Tabular Data Formats

I’ve received a few queries recently that really boil down to a misunderstanding of the differences between tabular data formats and spreadsheets, so I thought I’d write a quick guide around the subject.

Delineated Text

These are more commonly known as “comma-separated values” (*.csv) or “tab delineated values” (*.tab), but are simply text files that describe a table. Usually, each line forms a row, and the value in each column is separated by some symbol (delineation), like a comma (,), semicolon (;) or a tab. Unfortunately, there is no standard definition of delineated text tables, but fortunately the parameters can usually be worked out. The key things to work out are:

  • delineation between values (comma, semicolon, tab etc.)
  • presence or absence of headers in the first row
  • whether quotation marks (“”) are used to surround each field, or only where text is present
  • what type of decimal point is used (usually a point (.) but occasionally a comma (,)
  • the encoding of the text file (e.g. UTF-8)

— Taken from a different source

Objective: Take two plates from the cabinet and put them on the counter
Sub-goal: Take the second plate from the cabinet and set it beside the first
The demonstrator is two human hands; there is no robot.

This is my preferred format – it is minimal, platform-independent and supported by all major databases, programming languages, statistics packages and spreadsheet applications. See below for an example of delineated tabular data that uses commas to separate values, quotation marks around text, decimal points, and has a header row. In R you can create your own example using write.csv(head(iris), file = "iris.csv").

"","Sepal.Length","Sepal.Width","Petal.Length","Petal.Width","Species"
"1",5.1,3.5,1.4,0.2,"setosa"
"2",4.9,3,1.4,0.2,"setosa"
"3",4.7,3.2,1.3,0.2,"setosa"
"4",4.6,3.1,1.5,0.2,"setosa"
"5",5,3.6,1.4,0.2,"setosa"
"6",5.4,3.9,1.7,0.4,"setosa"

Spreadsheets

The two Excel spreadsheet data formats are *.xls and *.xlsx. These formats are technically very different, but functionally serve a similar purpose. Not only are tabular data stored (often multiple sheets), but formatting, formulae, and other metadata. For the purposes of data import and export, we are usually only interested in the cell values, so all of this extra data only serves to complicate the process. Spreadsheets are fundamentally different from tabulated data.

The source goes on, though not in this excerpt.